在被Paxos的The Part-Time Parliament伤了之后,我自然而然就准备来看一下大家都说容易理解的Raft协议,也就是这篇In Search of an Understandable Consensus Algorithm,来给自己的智商重新冲值。
这篇论文开宗明义就说了:"Raft is a consensus algorithmfor managing a replicated log. It produces a result equivalent to Paxos, and it is as efficient as Paxos, but its structure is different from Paxos; this makes Raft more understandable than Paxos and also provides a better foundation for building practical systems. In order to enhance understandability, Raft separates the key elements of consensus, such as leader election and log replication, and it enforces a stronger degree of coherency to reduce the number of states that must be considered. Raft also includes a new mechanism for changing the cluster membership, which uses overlapping majorities to guarantee safety. Results from a user study demonstrate that Raft is easier for students to learn than Paxos."
里面除了说Raft功能和Paxos一样,可是更容易理解,人见人爱之外。关键是这句: In order to enhance understandability, Raft separates the key elements of consensus, such as leader election and log replication, and it enforces a stronger degree of coherency to reduce the number of states that must be considered. 意思是:为了提升可理解性,Raft 将一致性算法分解成了几个关键模块,例如领导人选举、日志复制和安全性。同时它通过实施一个更强的一致性来减少需要考虑的状态的数量。

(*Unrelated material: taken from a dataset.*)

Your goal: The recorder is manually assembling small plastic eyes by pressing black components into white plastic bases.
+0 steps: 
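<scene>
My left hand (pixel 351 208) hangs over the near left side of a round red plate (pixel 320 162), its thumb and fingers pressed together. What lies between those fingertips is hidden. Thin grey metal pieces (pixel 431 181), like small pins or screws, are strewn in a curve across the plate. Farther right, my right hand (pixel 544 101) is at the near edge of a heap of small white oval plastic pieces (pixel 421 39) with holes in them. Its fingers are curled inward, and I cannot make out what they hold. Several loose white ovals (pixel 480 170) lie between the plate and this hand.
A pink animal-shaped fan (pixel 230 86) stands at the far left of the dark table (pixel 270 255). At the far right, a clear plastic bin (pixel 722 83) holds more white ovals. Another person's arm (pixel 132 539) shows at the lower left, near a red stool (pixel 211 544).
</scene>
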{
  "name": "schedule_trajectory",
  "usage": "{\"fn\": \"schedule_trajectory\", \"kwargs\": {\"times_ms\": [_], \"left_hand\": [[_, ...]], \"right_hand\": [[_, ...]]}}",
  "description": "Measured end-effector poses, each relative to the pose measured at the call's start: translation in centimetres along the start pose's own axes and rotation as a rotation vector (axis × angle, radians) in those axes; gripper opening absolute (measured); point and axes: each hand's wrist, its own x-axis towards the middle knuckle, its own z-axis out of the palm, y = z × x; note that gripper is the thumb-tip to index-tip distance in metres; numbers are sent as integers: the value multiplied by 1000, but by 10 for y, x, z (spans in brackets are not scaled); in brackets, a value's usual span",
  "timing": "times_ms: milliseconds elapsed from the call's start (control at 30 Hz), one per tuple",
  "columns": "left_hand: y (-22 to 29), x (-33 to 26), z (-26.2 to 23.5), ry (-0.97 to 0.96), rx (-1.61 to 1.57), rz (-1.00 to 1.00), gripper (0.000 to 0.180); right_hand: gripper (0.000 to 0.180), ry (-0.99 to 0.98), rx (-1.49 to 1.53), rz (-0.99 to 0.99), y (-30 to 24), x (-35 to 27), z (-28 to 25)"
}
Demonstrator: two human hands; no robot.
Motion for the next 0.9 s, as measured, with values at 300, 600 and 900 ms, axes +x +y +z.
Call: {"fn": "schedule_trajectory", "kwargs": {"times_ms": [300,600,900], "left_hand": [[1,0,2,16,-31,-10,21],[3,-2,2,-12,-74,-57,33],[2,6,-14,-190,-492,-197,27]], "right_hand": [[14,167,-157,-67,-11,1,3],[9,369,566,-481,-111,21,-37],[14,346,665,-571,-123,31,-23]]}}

后面这篇论文的内容大致就是讲一段自己的理论就来一段Raft协议是多么容易理解或者Paxos是多么不好理解的论述。最后还搞了一个针对Paxos及Raft 算法的可理解能力的测试。整个方案是这样的:“为了和 Paxos 比较 Raft 算法的可理解能力,我们针对高层次的本科生和研究生,在斯坦福大学的高级操作系统课程和加州大学伯克利分校的分布式计算课程上,进行了一次学习的实验。我们分别拍了针对 Raft 和 Paxos 的视频课程,并准备了相应的小测验。Raft 的视频讲课覆盖了这篇论文的所有内容除了日志压缩;Paxos 讲课包含了足够的资料来创建一个等价的复制状态机,包括单决策 Paxos,多决策 Paxos,重新配置和一些实际系统需要的性能优化(例如领导人选举)。小测验测试一些对算法的基本理解和解释一些边角的示例。每个学生都是看完第一个视频,回答相应的测试,再看第二个视频,回答相应的测试。大约有一半的学生先进行 Paxos 部分,然后另一半先进行 Raft 部分,这是为了说明两者独立的区别从第一个算法处学来的经验。我们计算参加人员的每一个小测验的得分来看参与者是否在 Raft 算法上更加容易理解。”为了增加说服了作者还用线性回归模型对学生成绩数据进行了统计,最后结果当然是在可理解性上Raft胜出。
Raft协议之所以容易被理解是因为在Raft协议进行了算法分解(Raft 主要被分成了领导人选举,日志复制和安全三个模块)和减少状态机的状态(相对于 Paxos,Raft 减少了非确定性和服务器互相处于非一致性的方式)。具体实现上有以下几个独特的特性:
Design for understandability(易于理解的设计): understandability was our most important criterion in evaluating design alternatives. We applied specific techniques to improve understandability, including decomposition (Raft separates leader election, log replication, and safety so that they can be understood relatively independently) and state space reduction (Raft reduces the degree of nondeterminism and the ways servers can be inconsistent with each other, in order to make it easier to reason about the system).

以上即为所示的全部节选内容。